Security Vulnerabilities

This track is focused on fixing security vulnerabilities reported in real-world software programs. Repair tools will be fixing vulnerabilities which has a single failing test-case extracted from a bug report.

The competition will run using Cerberus platform for program repair. All repair tools will be executed using Docker containers using machines at the National University of Singapore. The server machines have the following specifications.

The competition platform provides the repair tools with parameters and meta-data when started for a repair task. In order to participate at APR-Comp, the repair tool needs to be integrated into the Cerberus platform under directory app/drivers/tools/repair using a pull request.

Specification

Each repair task will be executed on a separate container created using the author provided docker image. For each track, following resource limits will be enforced to the running container.


    Processor: Intel(R) Xeon(R) Platinum 8468V CPU @ 2.40GHz
    Cache: 97.5 MB
    Number of Cores: 8
    Memory: 64 GB
    GPU: 2 x NVIDIA A40 GPU (48 GB GDDR6 RAM)
    Time Duration: 1 hour
                  

Setup

Each track would contain N number of repair tasks, for each repair task the tool will be invoked once in which the specified time and resource constraints will be applied. The exact value for N will differ for each track but consistent within all sub-tracks.

Expected Output

The repair tool should generate at most 5 patch files in unified diff format for the provided source code. The patch will be applied on the original source-code, those which fails to successfully apply will be considered invalid. Please ensure your repair driver places the generated patches in a subdirectory named patches within self.output directory.

Sub Tracks

The first edition of APR-Comp will target the two most widely supported programming languages, in vulnerability repair.
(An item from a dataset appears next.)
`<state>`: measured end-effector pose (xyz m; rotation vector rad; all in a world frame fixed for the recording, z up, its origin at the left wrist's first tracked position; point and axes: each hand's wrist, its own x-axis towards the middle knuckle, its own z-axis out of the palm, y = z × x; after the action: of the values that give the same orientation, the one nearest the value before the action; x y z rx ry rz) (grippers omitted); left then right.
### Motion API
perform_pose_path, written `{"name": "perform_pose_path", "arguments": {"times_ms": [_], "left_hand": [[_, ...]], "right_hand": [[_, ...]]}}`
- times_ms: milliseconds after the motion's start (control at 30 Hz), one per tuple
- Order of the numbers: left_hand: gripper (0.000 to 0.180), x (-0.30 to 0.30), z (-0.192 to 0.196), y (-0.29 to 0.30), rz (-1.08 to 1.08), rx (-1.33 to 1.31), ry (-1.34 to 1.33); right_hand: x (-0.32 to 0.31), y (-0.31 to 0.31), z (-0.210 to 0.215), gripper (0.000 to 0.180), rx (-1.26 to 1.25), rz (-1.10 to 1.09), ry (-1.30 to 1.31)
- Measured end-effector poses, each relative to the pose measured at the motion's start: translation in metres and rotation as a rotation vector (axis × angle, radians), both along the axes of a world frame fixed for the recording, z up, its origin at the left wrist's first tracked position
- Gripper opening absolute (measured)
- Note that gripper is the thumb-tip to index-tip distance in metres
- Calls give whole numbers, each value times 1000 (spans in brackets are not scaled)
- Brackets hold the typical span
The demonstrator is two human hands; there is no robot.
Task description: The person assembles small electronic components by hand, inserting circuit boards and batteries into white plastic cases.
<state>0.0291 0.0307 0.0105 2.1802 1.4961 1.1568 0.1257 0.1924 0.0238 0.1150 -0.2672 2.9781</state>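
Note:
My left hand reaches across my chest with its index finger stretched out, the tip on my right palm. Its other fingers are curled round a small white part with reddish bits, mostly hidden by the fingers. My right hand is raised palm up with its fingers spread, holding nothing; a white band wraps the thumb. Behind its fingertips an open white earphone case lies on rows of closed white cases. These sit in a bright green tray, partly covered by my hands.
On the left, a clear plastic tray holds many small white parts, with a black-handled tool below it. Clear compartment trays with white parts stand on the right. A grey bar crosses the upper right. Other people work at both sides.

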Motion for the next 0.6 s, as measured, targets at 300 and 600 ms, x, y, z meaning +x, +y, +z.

Benchmark programs will be selected from VulnLoc and recently disclosed zero-day subjects.
Demo Benchmark: GitHub Repo
Time Duration: 1 hour
Input to Repair: source code, single failing test-case exposing the vulnerability

Benchmark programs will be selected from Vul4J and recently disclosed zero-day subjects.
Demo Benchmark: GitHub Repo
Time Duration: 1 hour
Input to Repair: source code, single failing test-case exposing the vulnerability

Timeout

If a tool becomes unresponsive after specified timeout (i.e. hangs) then the tool is killed after 5 min of wall time, and the resulting runtime is set to +5 minutes (specified timeout + 5).

Disclaimer

The organizers reserve the right to make software, hardware and configuration changes before the competition. Please exercise your tools on a few benchmarks to ensure that they run successfully!